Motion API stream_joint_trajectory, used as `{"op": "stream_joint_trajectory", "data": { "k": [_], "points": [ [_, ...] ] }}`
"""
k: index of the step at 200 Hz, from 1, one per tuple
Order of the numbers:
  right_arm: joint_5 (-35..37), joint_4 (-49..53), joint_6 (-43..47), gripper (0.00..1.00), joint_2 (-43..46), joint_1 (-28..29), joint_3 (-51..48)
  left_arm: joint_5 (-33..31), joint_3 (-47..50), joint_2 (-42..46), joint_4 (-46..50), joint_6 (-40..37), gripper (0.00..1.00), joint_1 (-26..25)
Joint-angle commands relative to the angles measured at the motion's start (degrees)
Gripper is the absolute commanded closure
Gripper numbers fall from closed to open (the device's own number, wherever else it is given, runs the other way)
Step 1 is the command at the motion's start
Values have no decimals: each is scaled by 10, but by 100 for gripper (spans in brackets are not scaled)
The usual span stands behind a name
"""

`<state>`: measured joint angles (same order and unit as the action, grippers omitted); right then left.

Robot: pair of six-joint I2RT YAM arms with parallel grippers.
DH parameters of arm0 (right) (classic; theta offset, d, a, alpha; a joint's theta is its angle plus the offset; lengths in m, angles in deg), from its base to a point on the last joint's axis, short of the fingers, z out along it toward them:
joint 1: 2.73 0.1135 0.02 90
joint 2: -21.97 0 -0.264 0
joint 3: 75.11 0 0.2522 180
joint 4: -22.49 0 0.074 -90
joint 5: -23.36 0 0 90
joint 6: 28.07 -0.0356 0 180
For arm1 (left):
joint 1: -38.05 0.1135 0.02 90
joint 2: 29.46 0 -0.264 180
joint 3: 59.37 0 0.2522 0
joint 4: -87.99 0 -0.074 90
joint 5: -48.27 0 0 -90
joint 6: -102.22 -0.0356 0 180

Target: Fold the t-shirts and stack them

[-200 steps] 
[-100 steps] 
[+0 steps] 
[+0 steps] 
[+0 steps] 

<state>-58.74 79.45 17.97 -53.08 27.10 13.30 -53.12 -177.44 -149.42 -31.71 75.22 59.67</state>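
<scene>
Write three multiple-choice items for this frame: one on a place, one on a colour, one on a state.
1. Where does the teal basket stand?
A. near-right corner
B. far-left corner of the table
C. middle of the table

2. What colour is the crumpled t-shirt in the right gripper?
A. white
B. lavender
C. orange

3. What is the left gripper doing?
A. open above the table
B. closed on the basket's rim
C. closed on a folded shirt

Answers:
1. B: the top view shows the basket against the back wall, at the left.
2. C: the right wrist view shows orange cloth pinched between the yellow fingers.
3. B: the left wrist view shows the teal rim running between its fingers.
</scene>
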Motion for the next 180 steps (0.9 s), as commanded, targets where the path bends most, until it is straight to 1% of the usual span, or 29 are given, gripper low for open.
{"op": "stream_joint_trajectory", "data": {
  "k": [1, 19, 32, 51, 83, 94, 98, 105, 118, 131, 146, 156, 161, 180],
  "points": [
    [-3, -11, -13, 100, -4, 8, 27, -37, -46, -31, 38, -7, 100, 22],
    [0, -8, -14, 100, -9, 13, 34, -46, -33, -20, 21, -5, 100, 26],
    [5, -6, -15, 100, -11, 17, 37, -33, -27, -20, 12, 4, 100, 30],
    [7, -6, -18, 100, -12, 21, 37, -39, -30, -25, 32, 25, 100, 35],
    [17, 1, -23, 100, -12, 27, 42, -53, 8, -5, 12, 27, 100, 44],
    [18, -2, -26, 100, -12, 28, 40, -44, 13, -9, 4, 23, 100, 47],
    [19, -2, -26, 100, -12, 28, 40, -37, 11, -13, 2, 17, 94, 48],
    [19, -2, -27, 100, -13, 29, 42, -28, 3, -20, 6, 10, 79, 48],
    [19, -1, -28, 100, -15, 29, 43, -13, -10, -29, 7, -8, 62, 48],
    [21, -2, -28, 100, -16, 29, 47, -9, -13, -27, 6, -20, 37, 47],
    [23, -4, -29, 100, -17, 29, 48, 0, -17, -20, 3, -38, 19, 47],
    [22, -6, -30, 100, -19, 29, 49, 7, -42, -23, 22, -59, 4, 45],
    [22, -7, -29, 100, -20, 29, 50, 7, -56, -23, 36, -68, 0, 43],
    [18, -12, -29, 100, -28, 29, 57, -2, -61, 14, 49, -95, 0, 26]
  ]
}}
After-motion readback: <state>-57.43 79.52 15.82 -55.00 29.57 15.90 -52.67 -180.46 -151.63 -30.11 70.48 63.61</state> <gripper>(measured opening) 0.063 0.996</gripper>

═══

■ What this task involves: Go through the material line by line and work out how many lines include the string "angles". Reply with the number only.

■ Written reply: 3